### PROMPT:
Transcribe the listing below in its entirety.

# # # #

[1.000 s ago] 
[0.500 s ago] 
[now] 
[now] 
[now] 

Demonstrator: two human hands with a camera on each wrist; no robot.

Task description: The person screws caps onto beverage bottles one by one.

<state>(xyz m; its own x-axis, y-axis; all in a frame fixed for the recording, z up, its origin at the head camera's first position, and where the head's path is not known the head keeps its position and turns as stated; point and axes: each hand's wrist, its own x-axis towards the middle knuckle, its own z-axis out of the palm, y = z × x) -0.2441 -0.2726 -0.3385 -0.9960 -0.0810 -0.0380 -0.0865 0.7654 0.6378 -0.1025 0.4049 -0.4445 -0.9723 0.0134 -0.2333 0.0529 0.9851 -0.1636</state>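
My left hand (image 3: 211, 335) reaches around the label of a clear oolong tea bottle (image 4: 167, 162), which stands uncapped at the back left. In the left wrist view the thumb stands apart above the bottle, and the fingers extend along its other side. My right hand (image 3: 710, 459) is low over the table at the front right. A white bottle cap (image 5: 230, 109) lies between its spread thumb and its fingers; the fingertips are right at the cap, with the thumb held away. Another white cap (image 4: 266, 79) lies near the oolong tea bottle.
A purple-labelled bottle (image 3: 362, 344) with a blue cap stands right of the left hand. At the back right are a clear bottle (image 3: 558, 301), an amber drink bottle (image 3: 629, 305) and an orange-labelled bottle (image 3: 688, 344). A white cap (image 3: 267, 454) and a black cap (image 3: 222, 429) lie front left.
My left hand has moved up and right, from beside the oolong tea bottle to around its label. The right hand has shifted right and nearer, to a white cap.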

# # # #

### RESULT:
[1.000 s ago] 
[0.500 s ago] 
[now] 
[now] 
[now] 

Demonstrator: two human hands with a camera on each wrist; no robot.

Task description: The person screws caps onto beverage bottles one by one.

<state>(xyz m; its own x-axis, y-axis; all in a frame fixed for the recording, z up, its origin at the head camera's first position, and where the head's path is not known the head keeps its position and turns as stated; point and axes: each hand's wrist, its own x-axis towards the middle knuckle, its own z-axis out of the palm, y = z × x) -0.2441 -0.2726 -0.3385 -0.9960 -0.0810 -0.0380 -0.0865 0.7654 0.6378 -0.1025 0.4049 -0.4445 -0.9723 0.0134 -0.2333 0.0529 0.9851 -0.1636</state>
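My left hand (image 3: 211, 335) reaches around the label of a clear oolong tea bottle (image 4: 167, 162), which stands uncapped at the back left. In the left wrist view the thumb stands apart above the bottle, and the fingers extend along its other side. My right hand (image 3: 710, 459) is low over the table at the front right. A white bottle cap (image 5: 230, 109) lies between its spread thumb and its fingers; the fingertips are right at the cap, with the thumb held away. Another white cap (image 4: 266, 79) lies near the oolong tea bottle.
A purple-labelled bottle (image 3: 362, 344) with a blue cap stands right of the left hand. At the back right are a clear bottle (image 3: 558, 301), an amber drink bottle (image 3: 629, 305) and an orange-labelled bottle (image 3: 688, 344). A white cap (image 3: 267, 454) and a black cap (image 3: 222, 429) lie front left.
My left hand has moved up and right, from beside the oolong tea bottle to around its label. The right hand has shifted right and nearer, to a white cap.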

That covers the exercise completely.